• _Activity_
Would you set down the data that follows, word for word, without any pictures?
□ □ □
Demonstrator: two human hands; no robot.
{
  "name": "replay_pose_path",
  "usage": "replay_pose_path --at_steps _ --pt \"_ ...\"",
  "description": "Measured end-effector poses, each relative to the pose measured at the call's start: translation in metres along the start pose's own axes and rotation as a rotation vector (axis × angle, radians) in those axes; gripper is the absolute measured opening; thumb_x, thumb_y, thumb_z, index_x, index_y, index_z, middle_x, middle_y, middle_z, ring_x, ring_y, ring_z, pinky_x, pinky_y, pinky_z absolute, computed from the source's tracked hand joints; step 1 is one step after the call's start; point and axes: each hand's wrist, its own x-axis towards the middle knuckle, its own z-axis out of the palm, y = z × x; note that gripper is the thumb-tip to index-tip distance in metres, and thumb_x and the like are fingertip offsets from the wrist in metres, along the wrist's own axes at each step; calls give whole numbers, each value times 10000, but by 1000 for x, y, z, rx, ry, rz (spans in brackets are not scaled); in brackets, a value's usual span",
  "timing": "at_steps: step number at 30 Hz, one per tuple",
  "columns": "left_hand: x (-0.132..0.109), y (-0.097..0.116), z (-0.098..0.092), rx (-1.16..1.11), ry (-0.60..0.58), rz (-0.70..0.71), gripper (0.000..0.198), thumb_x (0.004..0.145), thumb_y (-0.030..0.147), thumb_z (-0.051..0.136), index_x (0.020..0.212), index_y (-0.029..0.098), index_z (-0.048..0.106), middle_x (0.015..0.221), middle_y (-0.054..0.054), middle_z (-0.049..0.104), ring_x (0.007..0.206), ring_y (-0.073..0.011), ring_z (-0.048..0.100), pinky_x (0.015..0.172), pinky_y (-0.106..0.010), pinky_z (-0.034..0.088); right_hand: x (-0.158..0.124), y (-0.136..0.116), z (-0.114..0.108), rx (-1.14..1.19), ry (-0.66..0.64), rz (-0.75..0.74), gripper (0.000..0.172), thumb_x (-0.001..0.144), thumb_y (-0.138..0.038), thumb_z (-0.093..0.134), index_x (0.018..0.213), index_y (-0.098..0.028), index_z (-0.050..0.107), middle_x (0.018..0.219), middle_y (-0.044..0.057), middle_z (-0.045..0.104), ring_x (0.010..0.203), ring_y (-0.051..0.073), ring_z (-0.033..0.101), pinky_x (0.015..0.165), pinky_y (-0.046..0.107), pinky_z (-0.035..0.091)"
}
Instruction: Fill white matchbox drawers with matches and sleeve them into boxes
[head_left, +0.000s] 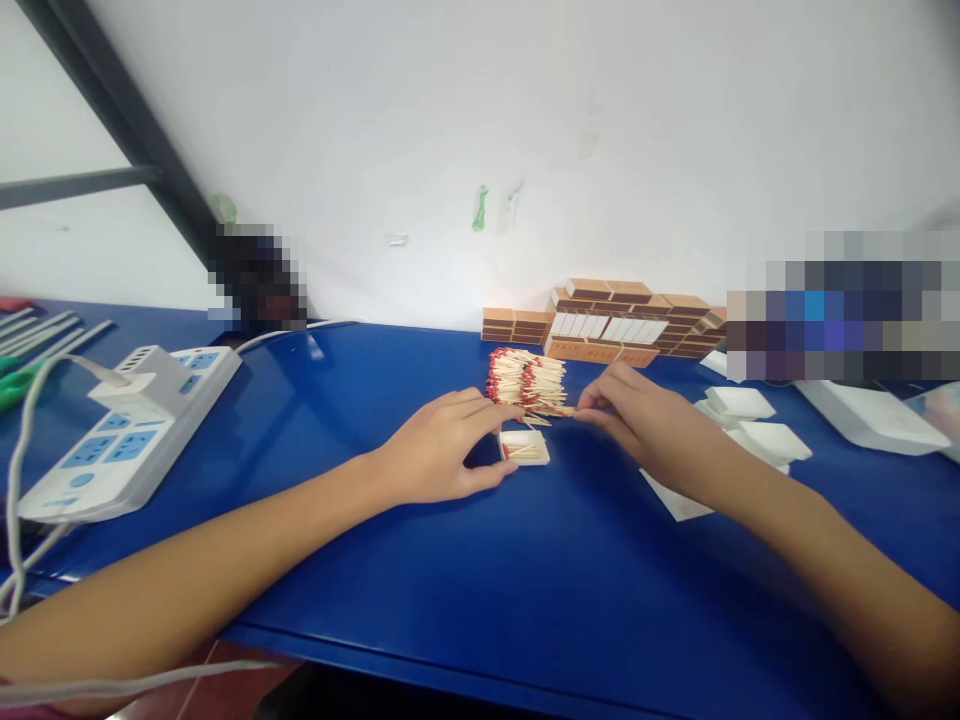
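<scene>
A small white matchbox tray [534, 461] lies on the blue table with a few red-tipped matches inside. My left hand [450, 445] steadies it at its left end, thumb at the near corner and fingers at the far side. Just behind the tray is a thick pile of matches [525, 380], their red heads mostly turned left. At the pile's right edge, my right hand [637, 420] pinches the tail ends of some matches between thumb and fingers; how many is hidden.
Matchboxes [600, 350] are stacked along the wall behind the pile. White trays [772, 440] and white pieces lie beyond my right wrist. On the left sit a white power strip [142, 430] with cables and some grey rods [56, 340]. The blue table's [450, 590] front edge is near me.
</scene>
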Motion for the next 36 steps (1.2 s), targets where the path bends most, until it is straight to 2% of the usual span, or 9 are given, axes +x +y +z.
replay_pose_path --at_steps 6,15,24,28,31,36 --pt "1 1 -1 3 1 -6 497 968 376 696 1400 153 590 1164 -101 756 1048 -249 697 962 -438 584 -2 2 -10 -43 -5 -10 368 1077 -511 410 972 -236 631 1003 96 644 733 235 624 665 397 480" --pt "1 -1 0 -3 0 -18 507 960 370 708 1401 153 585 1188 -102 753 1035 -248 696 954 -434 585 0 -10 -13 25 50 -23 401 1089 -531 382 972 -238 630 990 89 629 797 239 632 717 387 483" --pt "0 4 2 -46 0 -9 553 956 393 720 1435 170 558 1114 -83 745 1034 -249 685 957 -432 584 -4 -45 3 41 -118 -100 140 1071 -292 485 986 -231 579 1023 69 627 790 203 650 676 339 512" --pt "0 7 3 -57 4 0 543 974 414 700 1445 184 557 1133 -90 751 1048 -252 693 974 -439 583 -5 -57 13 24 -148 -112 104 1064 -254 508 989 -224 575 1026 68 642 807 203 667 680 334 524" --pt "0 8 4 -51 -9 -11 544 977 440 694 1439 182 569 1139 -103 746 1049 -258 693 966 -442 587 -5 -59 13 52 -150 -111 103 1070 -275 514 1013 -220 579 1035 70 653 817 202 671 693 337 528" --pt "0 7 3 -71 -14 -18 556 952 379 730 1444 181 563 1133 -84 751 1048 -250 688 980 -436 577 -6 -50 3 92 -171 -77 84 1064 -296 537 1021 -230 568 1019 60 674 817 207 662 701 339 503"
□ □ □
• _Response to the task_
Demonstrator: two human hands; no robot.
{
  "name": "replay_pose_path",
  "usage": "replay_pose_path --at_steps _ --pt \"_ ...\"",
  "description": "Measured end-effector poses, each relative to the pose measured at the call's start: translation in metres along the start pose's own axes and rotation as a rotation vector (axis × angle, radians) in those axes; gripper is the absolute measured opening; thumb_x, thumb_y, thumb_z, index_x, index_y, index_z, middle_x, middle_y, middle_z, ring_x, ring_y, ring_z, pinky_x, pinky_y, pinky_z absolute, computed from the source's tracked hand joints; step 1 is one step after the call's start; point and axes: each hand's wrist, its own x-axis towards the middle knuckle, its own z-axis out of the palm, y = z × x; note that gripper is the thumb-tip to index-tip distance in metres, and thumb_x and the like are fingertip offsets from the wrist in metres, along the wrist's own axes at each step; calls give whole numbers, each value times 10000, but by 1000 for x, y, z, rx, ry, rz (spans in brackets are not scaled); in brackets, a value's usual span",
  "timing": "at_steps: step number at 30 Hz, one per tuple",
  "columns": "left_hand: x (-0.132..0.109), y (-0.097..0.116), z (-0.098..0.092), rx (-1.16..1.11), ry (-0.60..0.58), rz (-0.70..0.71), gripper (0.000..0.198), thumb_x (0.004..0.145), thumb_y (-0.030..0.147), thumb_z (-0.051..0.136), index_x (0.020..0.212), index_y (-0.029..0.098), index_z (-0.048..0.106), middle_x (0.015..0.221), middle_y (-0.054..0.054), middle_z (-0.049..0.104), ring_x (0.007..0.206), ring_y (-0.073..0.011), ring_z (-0.048..0.100), pinky_x (0.015..0.172), pinky_y (-0.106..0.010), pinky_z (-0.034..0.088); right_hand: x (-0.158..0.124), y (-0.136..0.116), z (-0.114..0.108), rx (-1.14..1.19), ry (-0.66..0.64), rz (-0.75..0.74), gripper (0.000..0.172), thumb_x (-0.001..0.144), thumb_y (-0.138..0.038), thumb_z (-0.093..0.134), index_x (0.018..0.213), index_y (-0.098..0.028), index_z (-0.050..0.107), middle_x (0.018..0.219), middle_y (-0.044..0.057), middle_z (-0.045..0.104), ring_x (0.010..0.203), ring_y (-0.051..0.073), ring_z (-0.033..0.101), pinky_x (0.015..0.165), pinky_y (-0.046..0.107), pinky_z (-0.035..0.091)"
}
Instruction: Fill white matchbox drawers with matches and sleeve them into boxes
[head_left, +0.000s] 
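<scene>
A small white matchbox tray [534, 461] lies on the blue table with a few red-tipped matches inside. My left hand [450, 445] steadies it at its left end, thumb at the near corner and fingers at the far side. Just behind the tray is a thick pile of matches [525, 380], their red heads mostly turned left. At the pile's right edge, my right hand [637, 420] pinches the tail ends of some matches between thumb and fingers; how many is hidden.
Matchboxes [600, 350] are stacked along the wall behind the pile. White trays [772, 440] and white pieces lie beyond my right wrist. On the left sit a white power strip [142, 430] with cables and some grey rods [56, 340]. The blue table's [450, 590] front edge is near me.
</scene>
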Motion for the next 36 steps (1.2 s), targets where the path bends most, until it is straight to 2% of the usual span, or 9 are given, axes +x +y +z.
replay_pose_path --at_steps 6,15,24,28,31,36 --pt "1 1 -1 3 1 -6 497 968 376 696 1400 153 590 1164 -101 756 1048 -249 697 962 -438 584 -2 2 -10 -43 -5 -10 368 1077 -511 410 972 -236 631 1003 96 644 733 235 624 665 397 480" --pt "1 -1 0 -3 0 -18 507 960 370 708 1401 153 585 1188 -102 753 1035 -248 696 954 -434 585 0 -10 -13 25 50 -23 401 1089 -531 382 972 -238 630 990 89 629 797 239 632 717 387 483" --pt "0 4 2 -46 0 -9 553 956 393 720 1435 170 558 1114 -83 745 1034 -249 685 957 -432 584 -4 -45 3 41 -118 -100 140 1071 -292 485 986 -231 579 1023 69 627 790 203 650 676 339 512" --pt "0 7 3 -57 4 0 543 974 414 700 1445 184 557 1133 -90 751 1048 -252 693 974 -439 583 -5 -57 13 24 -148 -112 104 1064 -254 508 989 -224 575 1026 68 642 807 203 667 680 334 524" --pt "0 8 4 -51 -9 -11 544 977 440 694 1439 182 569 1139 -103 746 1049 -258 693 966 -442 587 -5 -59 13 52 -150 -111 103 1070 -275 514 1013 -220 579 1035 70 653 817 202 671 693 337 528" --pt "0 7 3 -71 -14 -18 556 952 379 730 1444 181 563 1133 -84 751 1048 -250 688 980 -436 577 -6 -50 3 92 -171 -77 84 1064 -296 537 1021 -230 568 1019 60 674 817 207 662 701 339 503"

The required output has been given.